Healthy Food Tracker for Kids

Mulling over the challenge of “designing an experience where schools can influence students’ food choices when they’re on campus.”

The following documentation is of my research and design exploration process.

I started by setting a loose structure around an evolving plan, dependent on the information that was discovered along the way. I made it a point to identify key people and topics to start with.


  1. Jade Herrick
  2. Amy Vu


  1. Nutrition initiatives in school
  2. The Psychology of play
  3. How children learn

Resource 1: Amy Vu — Nutritionist

My most formative conversation was the one with Amy. Drawing upon her hands on experience in implementing healthy eating initiatives within underserved communities, I was able to understand the essence of not only nutrition education, but also the impact of parents influences on a child’s eating habits during their most formative years.

Having limited experience with children, this information guided me in the thesis of my design solution.

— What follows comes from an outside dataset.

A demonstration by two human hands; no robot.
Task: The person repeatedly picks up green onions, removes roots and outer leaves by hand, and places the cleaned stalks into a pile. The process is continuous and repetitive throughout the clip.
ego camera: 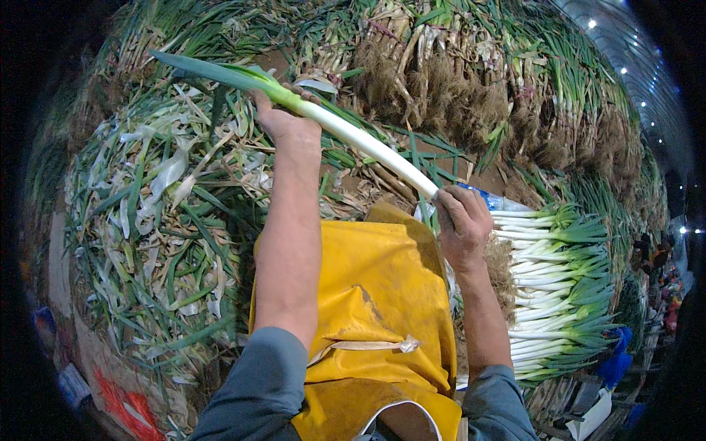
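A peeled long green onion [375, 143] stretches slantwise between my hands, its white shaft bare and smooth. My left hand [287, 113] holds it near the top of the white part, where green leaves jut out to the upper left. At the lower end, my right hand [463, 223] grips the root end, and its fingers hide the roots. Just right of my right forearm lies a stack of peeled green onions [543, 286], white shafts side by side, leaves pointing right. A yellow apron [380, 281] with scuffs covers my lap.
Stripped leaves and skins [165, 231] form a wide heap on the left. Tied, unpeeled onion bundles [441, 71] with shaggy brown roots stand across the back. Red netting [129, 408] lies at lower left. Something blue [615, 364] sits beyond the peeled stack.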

Resource 2: Jade Herrick — Stay at home mom of two

My conversation with Jade validated a lot of learning and development behavior that Amy had observed in the classroom. Furthermore, Jade walks me through methods of influencing and disciplining her kids, and emphasizes the importance of positive reinforcement. Motivating > chastising. For the most part, her children are unfussy and she does not have major issues getting her kids to eat healthy.

Problemset Definition

From the research, I defined the problem set/question to be: How can we influence kids to eat healthy, what role can schools, parents, and peers play in adapting this kind of behavior?

Thus, I develop a thesis.


If most of a child’s tastebuds are developed in the first 5 years of life, parental figures and behaviors quickly become the primary influence that guides a child’s eating habits; the educators’ and their peers behavior becoming secondary and tertiary. In the most ideal, a child would adopt and bring in prior / positive eating habits into their classrooms. In a non-ideal environment, the child would have limited knowledge and physical exposure to a healthy palette. The proposed educational app experience would hope to (eventually) appeal to their physical choices through a digital lead.

The experience would serve 3 sets of users, the educator, parent, and child — in two environments, at home and in the classroom.

Each child will be at different comprehension levels between the ages 0–6. The following interfaces are meant to appeal to but mainly operate under the assistance of an adult. In the instance of free play, where there is a lack or less of direct adult involvement, the child would still derive pleasure through auditory, visual, and tactile senses. (Watching and hearing the interface react to their motions).

Below are the beginnings of sketches (whimsical drawings) that eventually lead to wireframes.

In efforts of capturing the essence of childlike wonder and curiosity, I drew funny characters to remind myself of the mental lightness that kids embody when engaging with games, colors, and shapes. I tried to distill the complexity of my thoughts and research to match and level out with the simplicity of childlike wonder. (A method being, enlisting the epic “Pop 4 Kids” Spotify playlist).

Ideas that came along during this process:
1. Lyrical songs and karaoke of fruit and vegetable themes
2. Having a child record their voice or doodle a drawing and presenting these digital artifacts back to them
3. Creating a Fruit & Vegetable themed sticker and or SEED packs

If a class were to collaboratively explore all the “levels” of a specific fruit/vegetable (unlock all the available information re: specific f/v), a pack of seeds would be sent to the classroom. This idea was contingent on school garden initiatives, backed by studies that state, the more involved the child is in understanding their food source, the more excited and incentivized they were to engage in a healthy lifestyle

I formalize some of these ideas into product thoughts and interfaces. From the sketching process, I determine that an onboarding process will be needed for parents and educators. In the interest of time, I wireframe and consider brief inputs that would help the app present a personalized experience for both parent and child.

Interaction Design

As a first visual draft, I created a simple activity that a young child could use autonomously or with parental guidance. The fruit/vegetable character gets dragged along its starting alphabet to help the child contextualize these characters to real world applications. The completion of the interaction also rewards the child with an additional “delightful” (aka unexpected) result. In this instance, the kiwi’s butt falls off, revealing more of itself as a character and as a fruit.

In this interface, the child is to match a specific fruit/vegetable to a real world (in this case, broccoli:trees). The purpose of this interface is to add an additional touchpoint to the 10–12 exposures equation that is required to get a child acquainted/comfortable with a new food.


Several expansions to this idea:
1. Multiple layers of activities. The more “levels” a child unlocks, the more detail gets revealed about that specific fruit/vegetable personality.

2. Personalized success messages depending on specific interests that parents indicated in the onboarding flow. 
Ex: If broccoli is known to “form body tissue and bone” and the child’s interests include soccer, the success/congratulatory messaging could be presented as, “Broccoli helps you grow stronger to be a better soccer player” or “Broccoli helps you become stronger, just like your favorite animal, jaguars!” etc.

Learnings & Takeaways

This exercise was extremely enlightening! I had limited working knowledge of nutrition education and childhood development prior to these research efforts. Quite frankly, I think a lot of these strategies and psychologies that apply to the way children learn maintain relevance into adulthood.